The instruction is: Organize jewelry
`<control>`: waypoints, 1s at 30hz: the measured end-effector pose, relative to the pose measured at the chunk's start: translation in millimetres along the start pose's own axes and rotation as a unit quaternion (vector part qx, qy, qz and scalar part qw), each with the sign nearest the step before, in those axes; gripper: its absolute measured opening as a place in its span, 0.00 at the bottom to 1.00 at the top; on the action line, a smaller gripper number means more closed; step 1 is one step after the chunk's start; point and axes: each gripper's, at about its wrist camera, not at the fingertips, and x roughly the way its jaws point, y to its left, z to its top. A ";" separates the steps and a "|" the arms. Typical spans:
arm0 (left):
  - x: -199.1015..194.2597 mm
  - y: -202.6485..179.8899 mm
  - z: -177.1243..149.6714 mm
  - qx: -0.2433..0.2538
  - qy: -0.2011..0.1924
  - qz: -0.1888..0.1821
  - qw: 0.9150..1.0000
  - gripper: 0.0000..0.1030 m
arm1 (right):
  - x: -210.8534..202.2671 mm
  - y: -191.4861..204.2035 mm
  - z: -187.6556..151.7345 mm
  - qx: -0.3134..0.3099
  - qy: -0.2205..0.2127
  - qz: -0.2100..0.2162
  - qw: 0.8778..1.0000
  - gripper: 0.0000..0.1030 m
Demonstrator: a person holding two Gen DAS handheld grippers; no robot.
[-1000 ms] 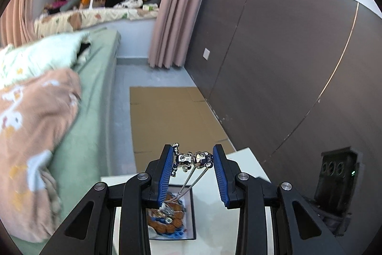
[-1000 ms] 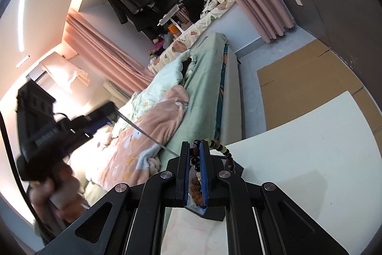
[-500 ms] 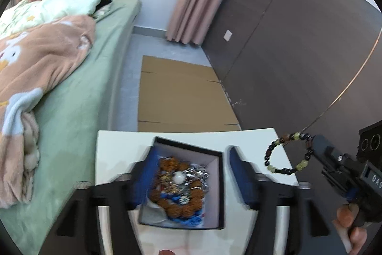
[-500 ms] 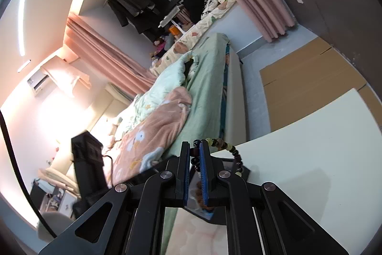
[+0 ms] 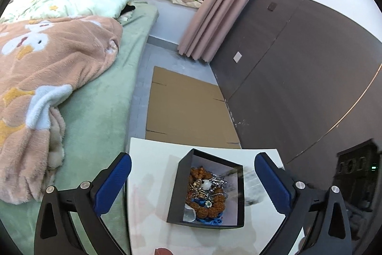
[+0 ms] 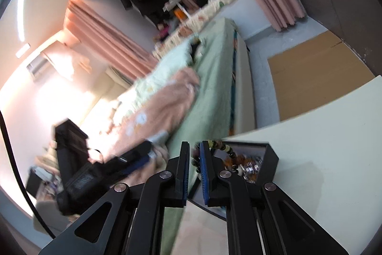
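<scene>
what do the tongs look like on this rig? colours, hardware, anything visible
Both alike: the left tongs and right tongs have matte black angular linkage arms with triangular cutouts, round silver screws at the joints and ribbed blue pads inside each finger. No logos, sleeves or cables visible on them.

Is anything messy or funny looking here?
Yes. The jewelry in the black box is one tangled heap, not sorted. A bead bracelet dangles from the shut right gripper above the box. The left gripper is open.
</scene>
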 end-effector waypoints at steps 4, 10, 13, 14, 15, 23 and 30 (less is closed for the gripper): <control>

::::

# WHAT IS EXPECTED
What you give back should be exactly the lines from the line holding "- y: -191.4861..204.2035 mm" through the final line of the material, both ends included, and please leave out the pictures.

# ANSWER
  - y: -191.4861..204.2035 mm
  - z: -187.6556..151.7345 mm
  - qx: -0.3134..0.3099
  - qy: -0.2205..0.2127
  - qz: -0.2100..0.2162
  - qw: 0.8778..1.0000
  - gripper: 0.0000..0.1030 m
Demonstrator: a person holding two Gen DAS handheld grippers; no robot.
[-1000 ms] 
[-1000 ms] 
[-500 ms] 
[-500 ms] 
[+0 ms] 
[+0 ms] 
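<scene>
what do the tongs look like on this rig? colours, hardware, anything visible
Both alike: the left tongs and right tongs have matte black angular linkage arms with triangular cutouts, round silver screws at the joints and ribbed blue pads inside each finger. No logos, sleeves or cables visible on them.

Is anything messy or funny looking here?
Yes. The jewelry in the black box is one tangled heap, not sorted. A bead bracelet dangles from the shut right gripper above the box. The left gripper is open.
</scene>
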 end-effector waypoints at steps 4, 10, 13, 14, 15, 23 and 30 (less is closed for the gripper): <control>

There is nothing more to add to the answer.